Public Policy Lessons
Concern for well-being in the workplace has come a long way from early attempts to maintain physical safety (i.e., avoid injury and death) to more recent employer initiatives that address work-life balance and general stress management. As researchers and practitioners begin to contemplate future approaches to employee well-being, Helzer and Kim (2019) offer the process model as a possible avenue for further exploration. Specifically, the model advances a theoretical account of cognitive reappraisal that articulates a role for creativity in promoting flexible engagement with potential stressors to improve well-being. More generally, the study argues for reconceptualizing a resource for “work” (i.e., creativity) to improve a “life” outcome (well-being).
By initiating a discussion on the role of creativity in workplace well-being, the authors hope to make the following contributions. First, encourage researchers and practitioners to expand their operational definition of creativity to encompass applications and outcomes that are considered outside the traditional role that creativity is believed to serve at work.
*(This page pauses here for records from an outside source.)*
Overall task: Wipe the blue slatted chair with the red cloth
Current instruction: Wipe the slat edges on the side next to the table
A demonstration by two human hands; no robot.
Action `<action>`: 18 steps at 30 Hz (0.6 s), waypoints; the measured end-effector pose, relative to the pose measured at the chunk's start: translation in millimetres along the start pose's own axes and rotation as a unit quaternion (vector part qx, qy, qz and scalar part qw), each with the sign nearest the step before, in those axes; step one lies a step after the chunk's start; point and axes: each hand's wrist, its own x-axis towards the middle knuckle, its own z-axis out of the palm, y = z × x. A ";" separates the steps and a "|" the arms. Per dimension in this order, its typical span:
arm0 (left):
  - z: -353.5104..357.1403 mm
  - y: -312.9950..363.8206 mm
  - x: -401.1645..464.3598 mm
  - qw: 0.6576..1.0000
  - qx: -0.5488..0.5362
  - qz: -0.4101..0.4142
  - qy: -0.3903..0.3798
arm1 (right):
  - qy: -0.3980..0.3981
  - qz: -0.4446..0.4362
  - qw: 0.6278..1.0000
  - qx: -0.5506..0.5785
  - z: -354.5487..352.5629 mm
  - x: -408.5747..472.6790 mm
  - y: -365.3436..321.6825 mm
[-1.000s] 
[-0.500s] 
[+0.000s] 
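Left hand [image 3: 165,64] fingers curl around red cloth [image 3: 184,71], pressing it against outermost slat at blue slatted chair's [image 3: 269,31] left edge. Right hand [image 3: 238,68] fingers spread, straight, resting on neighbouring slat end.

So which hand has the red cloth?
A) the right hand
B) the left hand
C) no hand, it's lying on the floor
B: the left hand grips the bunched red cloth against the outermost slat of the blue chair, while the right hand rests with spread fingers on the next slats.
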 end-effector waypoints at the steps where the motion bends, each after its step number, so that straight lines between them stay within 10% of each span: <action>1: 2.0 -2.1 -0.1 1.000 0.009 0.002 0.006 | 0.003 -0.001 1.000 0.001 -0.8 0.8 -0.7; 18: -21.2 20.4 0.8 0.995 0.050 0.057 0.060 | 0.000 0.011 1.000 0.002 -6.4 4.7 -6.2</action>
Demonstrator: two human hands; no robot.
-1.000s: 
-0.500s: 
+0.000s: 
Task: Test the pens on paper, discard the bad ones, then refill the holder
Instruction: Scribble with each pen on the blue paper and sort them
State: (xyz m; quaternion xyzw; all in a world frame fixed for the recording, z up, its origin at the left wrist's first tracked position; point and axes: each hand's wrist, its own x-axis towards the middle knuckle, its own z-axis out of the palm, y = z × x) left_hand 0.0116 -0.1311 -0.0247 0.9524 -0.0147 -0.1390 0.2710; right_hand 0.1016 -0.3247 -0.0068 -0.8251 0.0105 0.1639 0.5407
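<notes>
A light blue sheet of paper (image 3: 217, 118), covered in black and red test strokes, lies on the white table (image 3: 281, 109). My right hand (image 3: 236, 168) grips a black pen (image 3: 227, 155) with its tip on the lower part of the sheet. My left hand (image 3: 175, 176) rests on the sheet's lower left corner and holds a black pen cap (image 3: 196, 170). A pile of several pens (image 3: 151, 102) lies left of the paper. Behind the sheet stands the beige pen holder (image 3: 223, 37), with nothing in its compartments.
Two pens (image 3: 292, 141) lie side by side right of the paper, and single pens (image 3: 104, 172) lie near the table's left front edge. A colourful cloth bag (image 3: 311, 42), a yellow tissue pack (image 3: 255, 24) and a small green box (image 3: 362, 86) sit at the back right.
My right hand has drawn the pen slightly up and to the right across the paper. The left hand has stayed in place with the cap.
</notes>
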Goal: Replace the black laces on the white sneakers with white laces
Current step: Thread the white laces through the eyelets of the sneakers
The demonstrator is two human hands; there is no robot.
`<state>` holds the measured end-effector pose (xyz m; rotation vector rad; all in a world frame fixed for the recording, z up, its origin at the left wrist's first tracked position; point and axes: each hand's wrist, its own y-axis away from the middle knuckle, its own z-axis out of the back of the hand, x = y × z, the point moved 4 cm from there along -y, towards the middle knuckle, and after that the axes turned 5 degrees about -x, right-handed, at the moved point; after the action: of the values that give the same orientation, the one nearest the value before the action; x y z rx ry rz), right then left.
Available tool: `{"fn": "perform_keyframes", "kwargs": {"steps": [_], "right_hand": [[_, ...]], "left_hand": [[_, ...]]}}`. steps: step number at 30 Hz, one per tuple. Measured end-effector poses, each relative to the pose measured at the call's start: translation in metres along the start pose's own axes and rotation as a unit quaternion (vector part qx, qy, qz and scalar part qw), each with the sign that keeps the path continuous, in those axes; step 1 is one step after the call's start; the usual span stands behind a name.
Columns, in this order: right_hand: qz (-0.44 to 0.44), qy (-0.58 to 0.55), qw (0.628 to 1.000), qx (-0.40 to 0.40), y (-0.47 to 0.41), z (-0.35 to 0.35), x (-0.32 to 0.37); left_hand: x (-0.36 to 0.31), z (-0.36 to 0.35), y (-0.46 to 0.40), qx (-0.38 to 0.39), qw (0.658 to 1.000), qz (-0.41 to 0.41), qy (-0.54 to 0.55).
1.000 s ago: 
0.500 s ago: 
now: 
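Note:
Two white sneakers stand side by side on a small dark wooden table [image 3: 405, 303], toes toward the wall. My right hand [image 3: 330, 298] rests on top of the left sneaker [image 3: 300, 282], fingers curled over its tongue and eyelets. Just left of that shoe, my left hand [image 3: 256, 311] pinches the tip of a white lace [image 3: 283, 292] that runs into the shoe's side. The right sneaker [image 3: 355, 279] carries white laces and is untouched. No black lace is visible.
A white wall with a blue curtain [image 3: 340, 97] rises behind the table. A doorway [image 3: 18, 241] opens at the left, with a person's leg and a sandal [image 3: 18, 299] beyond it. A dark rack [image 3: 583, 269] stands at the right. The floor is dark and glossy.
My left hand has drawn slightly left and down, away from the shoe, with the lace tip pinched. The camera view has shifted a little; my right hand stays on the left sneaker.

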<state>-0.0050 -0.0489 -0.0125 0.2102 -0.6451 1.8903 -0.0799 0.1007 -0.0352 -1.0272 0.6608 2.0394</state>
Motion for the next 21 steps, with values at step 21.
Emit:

Certainly, the value of creativity to produce ideas and solutions in the name of organizational performance should not be minimized; however, the authors argue that these benefits can be leveraged to address other issues important to workers, such as stress management. Related to this point, the study emphasizes the interconnection between well-being and work. Well-being is often considered a special or separate topic in work-related research; however, they argue that well-being is more closely linked to topics like creativity than existing research might suggest.
References
HELZER, Erik G.; KIM, Sharon H. Creativity for workplace well-being. Academy of Management Perspectives , vol. 33, no. 2, p. 134-147, 2019.